IN A NUTSHELL:
- Intel Xe GPUs will have hardware support for ray tracing;
- First models will be for professional use (e.g. computer graphics rendering);
- The company is also planning products for gamers;
- Xe will hit the market in 2020.
According to Tom's Hardware, Intel has confirmed that its graphics chipsets - so far known as Xe - will support the famed ray tracing technology. The information was provided during this year's FMX conference in Stuttgart, Germany (an event devoted to the latest news in computer graphics).
Studios continue to reach for maximum realism with complex physics processing for cloth, fluids, hair and more, plus modeling the physics of light with ray tracing. These algorithms benefit from mixed parallel and scalar computing while requiring ever growing memory footprints. The best solutions will include a holistic platform design where computational tasks are distributed to the most appropriate processing resources," says Jim Jeffers, Senior Engineer and Director of Intel's Advanced rendering and visualization team.

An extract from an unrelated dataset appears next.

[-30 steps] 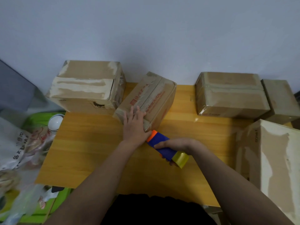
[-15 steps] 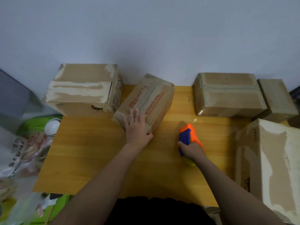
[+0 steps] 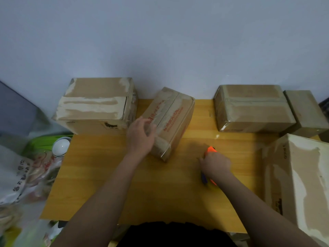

It is worth noting that the first Xe chipsets will be dedicated to professional applications - they will be delivered to data centers and workstations and will be useful for film studios, which often use computer graphics. However, the company also plans to create products that will be interesting for gamers.
We would like to remind you that the pioneer of ray tracing in video games is currently Nvidia, which introduced GeForce RTX series graphics cards (2060, 2070, 2080 and 2080 Ti). Nvidia has recently developed drivers that allow this technology to be used on older Pascal family chips as well - provided that we accept a significant drop in performance (due to the lack of hardware support in the form of RT cores).
Intel Xe GPUs are to be produced in 10nm lithography. The first devices of this type will probably appear on the market next year.